[[ DATASET CONTENT, beginning ]]

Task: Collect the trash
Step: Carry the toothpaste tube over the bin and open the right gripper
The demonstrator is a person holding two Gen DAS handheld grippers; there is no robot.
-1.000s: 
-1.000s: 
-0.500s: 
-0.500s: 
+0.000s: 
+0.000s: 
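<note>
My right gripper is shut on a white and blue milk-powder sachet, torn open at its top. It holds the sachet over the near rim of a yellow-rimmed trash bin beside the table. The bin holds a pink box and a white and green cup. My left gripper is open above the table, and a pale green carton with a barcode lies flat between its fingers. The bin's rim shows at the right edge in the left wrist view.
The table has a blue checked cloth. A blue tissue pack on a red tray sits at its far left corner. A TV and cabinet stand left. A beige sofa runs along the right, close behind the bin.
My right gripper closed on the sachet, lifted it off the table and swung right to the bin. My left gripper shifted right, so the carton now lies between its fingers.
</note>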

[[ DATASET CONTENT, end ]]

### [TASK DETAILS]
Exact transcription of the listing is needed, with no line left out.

### [EXERCISE SOLUTION]
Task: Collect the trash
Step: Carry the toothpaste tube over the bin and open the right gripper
The demonstrator is a person holding two Gen DAS handheld grippers; there is no robot.
-1.000s: 
-1.000s: 
-0.500s: 
-0.500s: 
+0.000s: 
+0.000s: 
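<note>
My right gripper is shut on a white and blue milk-powder sachet, torn open at its top. It holds the sachet over the near rim of a yellow-rimmed trash bin beside the table. The bin holds a pink box and a white and green cup. My left gripper is open above the table, and a pale green carton with a barcode lies flat between its fingers. The bin's rim shows at the right edge in the left wrist view.
The table has a blue checked cloth. A blue tissue pack on a red tray sits at its far left corner. A TV and cabinet stand left. A beige sofa runs along the right, close behind the bin.
My right gripper closed on the sachet, lifted it off the table and swung right to the bin. My left gripper shifted right, so the carton now lies between its fingers.
</note>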

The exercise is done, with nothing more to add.